**YOUR INSTRUCTIONS**. Output, without any change, the listing below from its opening line up to and including the line with "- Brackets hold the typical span".

**DATA TO USE**.
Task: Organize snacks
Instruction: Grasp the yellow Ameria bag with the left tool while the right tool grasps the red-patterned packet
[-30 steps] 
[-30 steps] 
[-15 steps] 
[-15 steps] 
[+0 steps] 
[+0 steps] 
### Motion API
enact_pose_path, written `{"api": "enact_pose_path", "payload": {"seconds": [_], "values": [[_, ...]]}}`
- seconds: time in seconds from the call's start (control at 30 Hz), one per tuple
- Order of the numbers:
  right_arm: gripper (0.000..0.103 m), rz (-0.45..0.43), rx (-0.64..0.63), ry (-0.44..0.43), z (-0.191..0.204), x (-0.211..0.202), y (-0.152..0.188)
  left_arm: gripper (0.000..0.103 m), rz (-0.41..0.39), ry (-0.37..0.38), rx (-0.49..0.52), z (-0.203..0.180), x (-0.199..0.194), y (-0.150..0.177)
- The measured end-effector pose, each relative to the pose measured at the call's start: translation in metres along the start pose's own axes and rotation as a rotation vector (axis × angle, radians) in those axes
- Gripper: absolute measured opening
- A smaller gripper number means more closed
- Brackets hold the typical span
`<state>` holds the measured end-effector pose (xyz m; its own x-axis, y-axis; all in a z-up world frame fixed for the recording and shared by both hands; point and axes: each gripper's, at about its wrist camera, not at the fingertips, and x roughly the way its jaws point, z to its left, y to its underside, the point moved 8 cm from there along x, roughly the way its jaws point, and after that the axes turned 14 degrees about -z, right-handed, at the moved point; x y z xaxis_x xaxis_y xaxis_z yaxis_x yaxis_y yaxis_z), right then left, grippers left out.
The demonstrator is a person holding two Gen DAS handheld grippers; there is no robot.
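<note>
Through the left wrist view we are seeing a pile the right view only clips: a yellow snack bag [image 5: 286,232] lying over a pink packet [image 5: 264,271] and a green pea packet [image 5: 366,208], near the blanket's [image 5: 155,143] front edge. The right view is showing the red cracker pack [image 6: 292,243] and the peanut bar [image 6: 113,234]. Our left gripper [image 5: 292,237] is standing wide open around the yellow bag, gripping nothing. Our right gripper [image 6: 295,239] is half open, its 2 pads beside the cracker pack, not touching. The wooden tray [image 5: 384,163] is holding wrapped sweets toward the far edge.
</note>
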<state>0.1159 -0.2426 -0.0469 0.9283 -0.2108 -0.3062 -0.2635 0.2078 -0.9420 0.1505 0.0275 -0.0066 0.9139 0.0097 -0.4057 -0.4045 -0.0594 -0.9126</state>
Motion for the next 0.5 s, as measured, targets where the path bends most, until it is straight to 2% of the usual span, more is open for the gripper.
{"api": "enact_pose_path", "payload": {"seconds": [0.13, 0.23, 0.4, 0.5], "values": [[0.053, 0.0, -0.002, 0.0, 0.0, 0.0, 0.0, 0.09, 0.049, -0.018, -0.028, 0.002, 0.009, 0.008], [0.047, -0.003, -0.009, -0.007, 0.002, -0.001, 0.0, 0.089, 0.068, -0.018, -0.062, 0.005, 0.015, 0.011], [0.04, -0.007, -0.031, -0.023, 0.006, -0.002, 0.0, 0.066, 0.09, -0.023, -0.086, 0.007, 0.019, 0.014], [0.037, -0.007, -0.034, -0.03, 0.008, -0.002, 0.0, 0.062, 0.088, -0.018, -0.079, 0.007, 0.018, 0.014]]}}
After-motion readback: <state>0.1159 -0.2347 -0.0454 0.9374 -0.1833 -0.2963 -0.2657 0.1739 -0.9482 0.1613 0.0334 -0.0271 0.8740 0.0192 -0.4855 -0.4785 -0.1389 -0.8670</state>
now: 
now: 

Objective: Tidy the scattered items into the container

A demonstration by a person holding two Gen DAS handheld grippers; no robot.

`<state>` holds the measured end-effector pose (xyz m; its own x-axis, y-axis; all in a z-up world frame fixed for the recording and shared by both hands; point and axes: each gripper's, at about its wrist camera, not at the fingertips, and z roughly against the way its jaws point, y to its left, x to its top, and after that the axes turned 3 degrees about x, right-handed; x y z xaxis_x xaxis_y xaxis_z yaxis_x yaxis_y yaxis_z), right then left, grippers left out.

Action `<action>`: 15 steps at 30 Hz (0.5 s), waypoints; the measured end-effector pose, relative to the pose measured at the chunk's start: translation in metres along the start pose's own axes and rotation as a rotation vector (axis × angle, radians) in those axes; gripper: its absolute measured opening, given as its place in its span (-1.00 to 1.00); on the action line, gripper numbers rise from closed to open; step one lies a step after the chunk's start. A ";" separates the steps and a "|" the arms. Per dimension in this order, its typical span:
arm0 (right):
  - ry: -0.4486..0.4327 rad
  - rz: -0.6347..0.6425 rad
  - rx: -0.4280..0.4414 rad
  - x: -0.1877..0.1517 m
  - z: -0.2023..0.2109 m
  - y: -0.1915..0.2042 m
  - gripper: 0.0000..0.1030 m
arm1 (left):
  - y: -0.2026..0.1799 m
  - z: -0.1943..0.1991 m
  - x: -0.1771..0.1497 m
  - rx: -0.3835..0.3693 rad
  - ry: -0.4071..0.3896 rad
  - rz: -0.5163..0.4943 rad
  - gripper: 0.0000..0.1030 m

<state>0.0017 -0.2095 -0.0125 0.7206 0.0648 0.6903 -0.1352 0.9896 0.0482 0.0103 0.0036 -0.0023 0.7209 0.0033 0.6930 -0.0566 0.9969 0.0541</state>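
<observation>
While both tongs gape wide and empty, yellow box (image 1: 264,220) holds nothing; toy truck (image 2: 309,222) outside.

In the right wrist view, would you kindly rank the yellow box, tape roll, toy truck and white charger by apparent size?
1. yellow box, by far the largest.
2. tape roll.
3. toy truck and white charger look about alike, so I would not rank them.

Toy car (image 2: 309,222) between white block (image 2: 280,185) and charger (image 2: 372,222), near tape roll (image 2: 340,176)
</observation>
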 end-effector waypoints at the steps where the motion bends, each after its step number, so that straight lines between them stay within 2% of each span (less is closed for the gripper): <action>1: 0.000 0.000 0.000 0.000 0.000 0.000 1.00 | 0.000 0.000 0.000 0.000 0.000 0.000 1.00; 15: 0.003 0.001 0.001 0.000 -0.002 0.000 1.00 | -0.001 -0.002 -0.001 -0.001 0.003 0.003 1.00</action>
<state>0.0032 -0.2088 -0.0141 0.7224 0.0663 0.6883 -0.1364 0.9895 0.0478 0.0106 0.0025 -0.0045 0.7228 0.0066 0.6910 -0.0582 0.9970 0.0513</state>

**WRITTEN REPLY**.
Task: Organize snacks
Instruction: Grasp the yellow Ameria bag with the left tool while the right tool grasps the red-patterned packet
[-30 steps] 
[-30 steps] 
[-15 steps] 
[-15 steps] 
[+0 steps] 
[+0 steps] 
### Motion API
enact_pose_path, written `{"api": "enact_pose_path", "payload": {"seconds": [_], "values": [[_, ...]]}}`
- seconds: time in seconds from the call's start (control at 30 Hz), one per tuple
- Order of the numbers:
  right_arm: gripper (0.000..0.103 m), rz (-0.45..0.43), rx (-0.64..0.63), ry (-0.44..0.43), z (-0.191..0.204), x (-0.211..0.202), y (-0.152..0.188)
  left_arm: gripper (0.000..0.103 m), rz (-0.41..0.39), ry (-0.37..0.38), rx (-0.49..0.52), z (-0.203..0.180), x (-0.199..0.194), y (-0.150..0.177)
- The measured end-effector pose, each relative to the pose measured at the call's start: translation in metres along the start pose's own axes and rotation as a rotation vector (axis × angle, radians) in those axes
- Gripper: absolute measured opening
- A smaller gripper number means more closed
- Brackets hold the typical span

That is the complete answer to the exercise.